San Francisco Chronicle front page, July 21, 1969

Fifty years ago, the U.S. landed men on the moon. It was summer on Earth, and I was taking a physics class at Lowell High School’s summer session.

The previous semester, I had been introduced to chemistry by a fabulous teacher at George Washington High School (Mr. Jones), and I, a lifelong avid reader and writer who thought I might one day become a photojournalist or author of the Great American Novel, suddenly found myself loving science. So I was spending my summer studying physics when Neil Armstrong took mankind’s first steps on the moon’s surface.

I was in a baking phase back then, so of course I made a celebratory cake and brought it to my physics class: a sheet cake decorated with a silver origami ball on toothpicks (representing the lunar module).

I also sent a self-addressed, stamped envelope to an address that promised that the stamp would be canceled on the USS Hornet, which would recover the Apollo 11 astronauts, on the day of the splashdown.

And of course, the “First Man on the Moon” stamp issued in honor of the event became one of those pesky bits of clutter that I could never quite bring myself to throw out in subsequent years. (Now I look at it and my first thought is “TEN CENTS???”)

Fifty years later, I recall the moon landing with nostalgia. Sure, there were probably other pressing social needs that could have benefited from the money funneled to the Apollo program. And I did not, in the end, become a scientist. But back then, if we’d had Twitter, and 21st-century vernacular, I probably would’ve tweeted: “Apollo 11 stan!!!”
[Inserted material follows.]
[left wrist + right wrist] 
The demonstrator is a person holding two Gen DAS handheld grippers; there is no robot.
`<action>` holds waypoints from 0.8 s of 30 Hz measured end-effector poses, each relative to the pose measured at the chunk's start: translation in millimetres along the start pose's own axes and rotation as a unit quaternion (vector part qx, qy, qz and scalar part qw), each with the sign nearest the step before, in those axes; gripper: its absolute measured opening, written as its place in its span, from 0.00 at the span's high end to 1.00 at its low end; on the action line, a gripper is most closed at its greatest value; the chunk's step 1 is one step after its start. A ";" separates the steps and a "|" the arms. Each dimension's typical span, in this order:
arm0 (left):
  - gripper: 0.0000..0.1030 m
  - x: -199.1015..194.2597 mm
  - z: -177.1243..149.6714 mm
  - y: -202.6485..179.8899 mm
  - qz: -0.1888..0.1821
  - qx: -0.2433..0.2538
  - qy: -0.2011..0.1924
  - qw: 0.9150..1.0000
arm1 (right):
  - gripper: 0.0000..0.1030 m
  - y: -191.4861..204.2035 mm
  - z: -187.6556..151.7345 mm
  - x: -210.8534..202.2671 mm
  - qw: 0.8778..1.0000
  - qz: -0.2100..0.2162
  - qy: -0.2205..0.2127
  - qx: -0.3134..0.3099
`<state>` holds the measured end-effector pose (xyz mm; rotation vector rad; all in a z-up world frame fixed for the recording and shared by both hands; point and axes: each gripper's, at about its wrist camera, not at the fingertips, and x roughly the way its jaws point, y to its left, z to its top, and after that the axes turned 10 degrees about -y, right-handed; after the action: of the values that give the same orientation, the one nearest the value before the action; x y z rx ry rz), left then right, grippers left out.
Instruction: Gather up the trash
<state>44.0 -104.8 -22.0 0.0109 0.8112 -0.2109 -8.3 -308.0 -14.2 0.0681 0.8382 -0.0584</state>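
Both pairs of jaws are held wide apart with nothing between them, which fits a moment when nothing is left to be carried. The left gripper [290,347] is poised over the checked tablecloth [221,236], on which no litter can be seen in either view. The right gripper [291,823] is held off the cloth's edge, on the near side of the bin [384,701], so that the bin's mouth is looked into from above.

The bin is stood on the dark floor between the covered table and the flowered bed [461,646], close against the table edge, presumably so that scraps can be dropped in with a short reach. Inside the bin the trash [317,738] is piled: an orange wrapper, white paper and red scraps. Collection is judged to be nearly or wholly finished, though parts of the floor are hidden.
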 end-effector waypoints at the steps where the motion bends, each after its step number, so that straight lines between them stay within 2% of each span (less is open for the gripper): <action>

(Coda: The current administration is talking about going back to the moon. This time around, my reaction is quite the opposite. For this anti-science administration to be touting space exploration seems like hypocrisy in the extreme, a cheap (actually tremendously expensive) attempt to boost a vile, tanking presidency by plugging into the stellar accomplishments of a past (Democratic-led) nation — a time when American really WAS great, not because it was perfect, but because it was striving to move in the direction of more inclusive civil rights, women’s rights, and declaring a war on poverty). If this administration would shift the money going to building a border wall, decorating the offices of unqualified cabinet members with expensive furniture, and funding all the golf trips as well as the international first-class travel of the president’s grown “children,” to fund a new space program, I’d be more open to it. Even then, I’d be more inclined to direct the money toward saving this environment. Maybe the Trump administration has realized that we’d better colonize other planets soon, since their disregard for science and destruction of government agencies established to protect the environment have accelerated us along the path of global warming catastrophe.)